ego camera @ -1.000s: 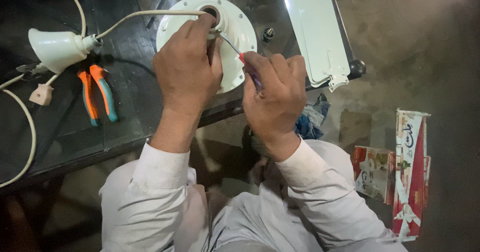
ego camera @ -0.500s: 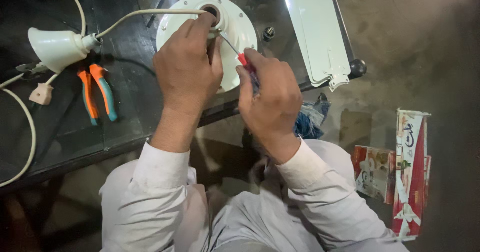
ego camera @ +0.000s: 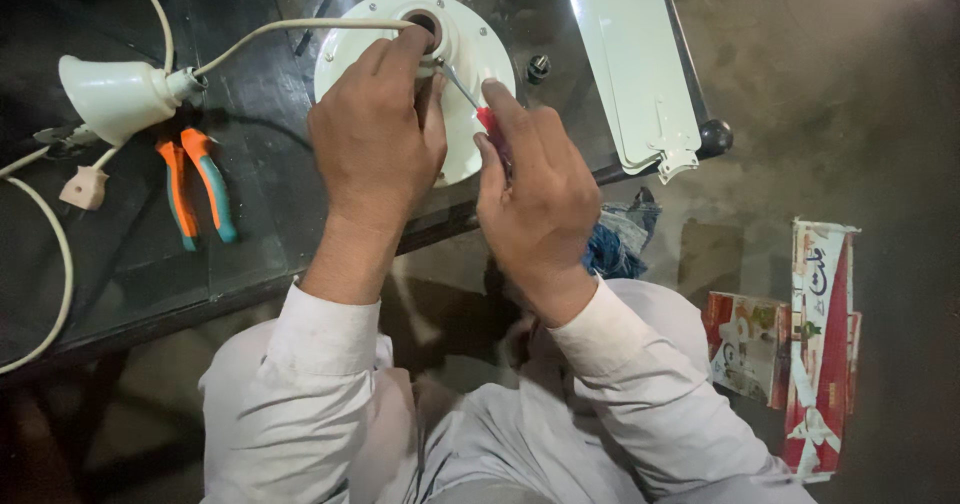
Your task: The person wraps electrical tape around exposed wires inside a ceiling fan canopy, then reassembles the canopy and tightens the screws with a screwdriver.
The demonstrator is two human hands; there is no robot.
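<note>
1. The left hand [ego camera: 378, 129] lies on the white disc [ego camera: 480, 54], fingers bent over its centre hole; I cannot tell if they pinch something.
2. The right hand [ego camera: 535, 199] is closed around a red screwdriver [ego camera: 487, 122], its tip at the hole.
3. The disc lies on the dark table [ego camera: 250, 234], near its edge.
4. Orange pliers [ego camera: 195, 184] and a white cone [ego camera: 115, 94] lie to the left, a blade [ego camera: 630, 64] to the right.

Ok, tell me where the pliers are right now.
In the head view the orange-and-teal pliers lie on the dark table, left of the left hand, just below the white cone-shaped cover on the cable.
</note>
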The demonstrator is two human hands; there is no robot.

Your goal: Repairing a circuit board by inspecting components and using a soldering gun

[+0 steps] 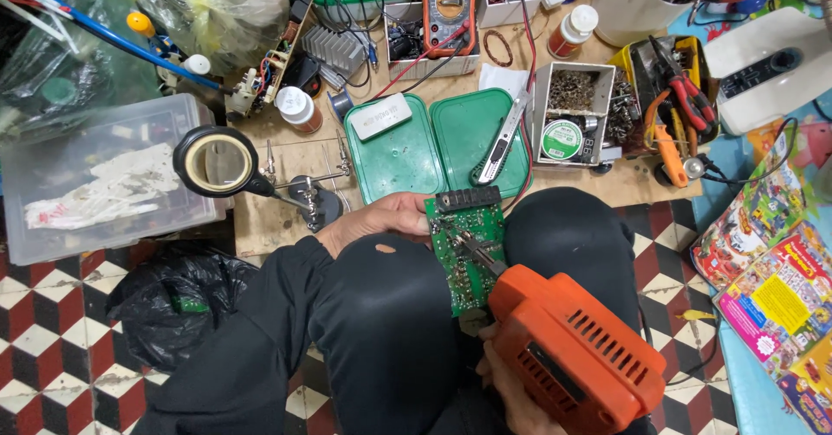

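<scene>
**Head view: gun tip on the board**

Nearest us, our right hand [511, 392] grips the orange soldering gun [576, 353], its tip touching the green board [466, 249]. The board rests between our knees, and our left hand [377, 220] grasps its left edge. Beyond it we see a magnifier [212, 162] on its stand, a green tray [438, 145] with a knife [501, 139], then a multimeter [449, 6].
</scene>
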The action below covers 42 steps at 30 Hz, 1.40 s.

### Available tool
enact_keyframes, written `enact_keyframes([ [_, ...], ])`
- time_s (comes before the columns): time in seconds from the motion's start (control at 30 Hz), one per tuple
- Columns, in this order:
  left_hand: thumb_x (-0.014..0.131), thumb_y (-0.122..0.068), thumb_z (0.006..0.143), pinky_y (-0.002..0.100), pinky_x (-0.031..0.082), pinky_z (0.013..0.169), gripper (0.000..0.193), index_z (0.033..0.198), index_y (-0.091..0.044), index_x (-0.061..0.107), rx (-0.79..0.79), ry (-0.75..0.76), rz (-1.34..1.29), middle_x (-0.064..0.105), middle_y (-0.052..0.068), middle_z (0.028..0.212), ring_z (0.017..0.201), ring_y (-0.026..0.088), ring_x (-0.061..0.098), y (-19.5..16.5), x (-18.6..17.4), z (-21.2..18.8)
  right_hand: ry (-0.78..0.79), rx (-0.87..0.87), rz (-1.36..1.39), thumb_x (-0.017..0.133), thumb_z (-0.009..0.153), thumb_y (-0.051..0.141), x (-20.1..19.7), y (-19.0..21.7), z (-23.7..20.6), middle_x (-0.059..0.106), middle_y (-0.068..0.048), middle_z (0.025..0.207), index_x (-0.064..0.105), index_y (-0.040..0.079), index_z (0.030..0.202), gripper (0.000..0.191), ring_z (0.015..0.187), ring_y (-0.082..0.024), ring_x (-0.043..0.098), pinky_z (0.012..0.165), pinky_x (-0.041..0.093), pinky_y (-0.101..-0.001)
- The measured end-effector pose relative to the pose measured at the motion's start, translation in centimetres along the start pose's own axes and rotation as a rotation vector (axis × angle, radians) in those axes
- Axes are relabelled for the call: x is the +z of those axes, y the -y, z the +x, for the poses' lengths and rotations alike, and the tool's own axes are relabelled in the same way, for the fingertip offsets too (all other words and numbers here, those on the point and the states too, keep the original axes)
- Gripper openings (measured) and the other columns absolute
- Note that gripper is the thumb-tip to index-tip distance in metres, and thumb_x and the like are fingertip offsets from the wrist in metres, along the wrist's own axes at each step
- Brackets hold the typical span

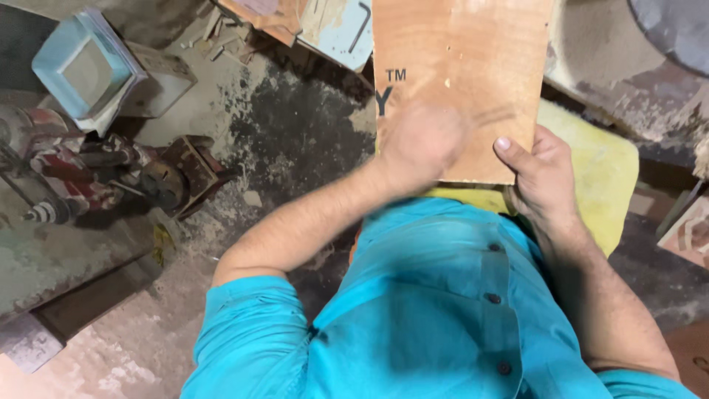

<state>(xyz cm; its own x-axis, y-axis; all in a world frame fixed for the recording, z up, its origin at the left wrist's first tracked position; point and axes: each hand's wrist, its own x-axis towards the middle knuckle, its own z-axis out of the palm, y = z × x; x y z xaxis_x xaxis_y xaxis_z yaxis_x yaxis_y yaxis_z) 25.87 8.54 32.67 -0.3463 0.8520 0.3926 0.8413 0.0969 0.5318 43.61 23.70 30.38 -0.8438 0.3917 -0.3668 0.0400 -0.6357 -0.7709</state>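
Observation:
A reddish-brown plywood board [458, 52] with black printed marks lies in front of me over a yellow cushion [602, 177]. My right hand [543, 177] grips the board's near right corner, thumb on top. My left hand [422, 140] is blurred with motion and rests on the board's near left part; whether it holds anything I cannot make out. My turquoise shirt [436, 310] fills the lower view.
A red and grey machine [66, 177] stands on the dusty floor at the left. Behind it is a pale blue square box [85, 70]. Wood scraps and a light blue panel [343, 33] with an L-shaped key lie at the back.

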Motion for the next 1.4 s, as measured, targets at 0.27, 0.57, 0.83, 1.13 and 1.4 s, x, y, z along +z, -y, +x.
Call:
enact_keyframes([
  [0.27, 0.064, -0.024, 0.097, 0.045, 0.055, 0.074, 0.021, 0.101, -0.005, 0.072, -0.401, -0.096, -0.015, 0.073, 0.011, 0.089, 0.085, 0.032, 0.072, 2.9, -2.4, 3.4, 0.023, 0.028, -0.036, 0.069, 0.101, 0.006, -0.2, -0.8, -1.4, 0.071, -0.015, 0.128, 0.060, -0.009, 0.135, 0.039, 0.112, -0.022, 0.070, 0.102, 0.056, -0.0389],
  [0.57, 0.056, -0.020, 0.097, 0.052, 0.052, 0.075, 0.024, 0.108, -0.002, 0.068, -0.523, -0.130, 0.030, 0.071, 0.017, 0.097, 0.086, 0.037, 0.068, 6.2, -2.5, 4.0, 0.021, 0.042, -0.150, 0.071, 0.100, 0.010, -1.0, -1.6, -2.4, 0.071, -0.015, 0.127, 0.061, -0.009, 0.134, 0.040, 0.111, -0.019, 0.069, 0.101, 0.055, -0.0355],
  [0.83, 0.049, -0.014, 0.102, 0.050, 0.055, 0.074, 0.020, 0.101, -0.006, 0.068, -0.487, -0.198, 0.128, 0.068, 0.015, 0.089, 0.085, 0.037, 0.067, 9.9, 0.4, -0.2, 0.028, 0.023, -0.144, 0.071, 0.100, 0.009, -1.2, -2.1, -2.9, 0.071, -0.014, 0.128, 0.061, -0.008, 0.135, 0.040, 0.111, -0.019, 0.068, 0.102, 0.054, -0.0350],
  [1.13, 0.067, -0.020, 0.090, 0.048, 0.051, 0.074, 0.023, 0.107, -0.006, 0.065, -0.176, -0.148, 0.191, 0.064, 0.013, 0.087, 0.086, 0.037, 0.064, 6.0, -3.6, -6.6, 0.017, -0.009, -0.090, 0.070, 0.100, 0.006, -0.3, -1.4, -3.8, 0.068, -0.018, 0.133, 0.058, -0.008, 0.139, 0.043, 0.118, -0.026, 0.069, 0.107, 0.056, -0.0436],
  [1.4, 0.068, -0.013, 0.093, 0.044, 0.044, 0.069, 0.022, 0.113, -0.004, 0.065, 0.048, -0.097, 0.191, 0.056, 0.008, 0.085, 0.075, 0.028, 0.057, 2.8, -4.5, -9.0, 0.043, 0.009, 0.010, 0.069, 0.101, 0.002, -0.2, -0.9, -5.0, 0.068, -0.019, 0.137, 0.059, -0.009, 0.140, 0.043, 0.121, -0.026, 0.069, 0.110, 0.054, -0.0403],
])
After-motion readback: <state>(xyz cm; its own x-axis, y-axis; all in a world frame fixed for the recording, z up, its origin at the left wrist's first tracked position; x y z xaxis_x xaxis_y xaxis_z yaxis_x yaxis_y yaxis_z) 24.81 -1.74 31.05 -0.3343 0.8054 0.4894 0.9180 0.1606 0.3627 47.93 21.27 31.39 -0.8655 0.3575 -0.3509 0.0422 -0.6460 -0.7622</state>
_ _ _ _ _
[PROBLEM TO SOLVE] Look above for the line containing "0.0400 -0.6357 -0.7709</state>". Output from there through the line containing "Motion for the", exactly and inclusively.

[ANSWER BOX]
<state>(xyz cm; its own x-axis, y-axis; all in a world frame fixed for the recording, z up, its origin at the left wrist's first tracked position; point and axes: each hand's wrist, its own x-axis towards the middle knuckle, its own z-axis out of the palm, y = z × x; x y z xaxis_x xaxis_y xaxis_z yaxis_x yaxis_y yaxis_z) 25.87 8.54 32.67 -0.3463 0.8520 0.3926 0.8413 0.0969 0.5318 43.61 23.70 30.38 -0.8438 0.3917 -0.3668 0.0400 -0.6357 -0.7709</state>
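Observation:
A reddish-brown plywood board [458, 52] with black printed marks lies in front of me over a yellow cushion [602, 177]. My right hand [543, 177] grips the board's near right corner, thumb on top. My left hand [422, 140] is blurred with motion and rests on the board's near left part; whether it holds anything I cannot make out. My turquoise shirt [436, 310] fills the lower view.
A red and grey machine [66, 177] stands on the dusty floor at the left. Behind it is a pale blue square box [85, 70]. Wood scraps and a light blue panel [343, 33] with an L-shaped key lie at the back.
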
Motion for the next 1.4 s, as measured, targets at 0.27, 0.57, 0.83, 1.13 and 1.4 s, x, y, z along +z, -y, +x.

That finishes the output for this exercise.